The data
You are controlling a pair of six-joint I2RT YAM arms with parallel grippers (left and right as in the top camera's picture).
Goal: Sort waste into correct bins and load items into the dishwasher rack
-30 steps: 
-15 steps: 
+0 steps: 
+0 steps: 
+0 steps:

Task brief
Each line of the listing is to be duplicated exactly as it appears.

Your solution
You are controlling a pair of six-joint I2RT YAM arms with parallel grippers (left and right as in the top camera's picture).
Goal: Sort waste into correct bins and load items into the dishwasher rack
-30 steps: 
-15 steps: 
+0 steps: 
+0 steps: 
+0 steps:

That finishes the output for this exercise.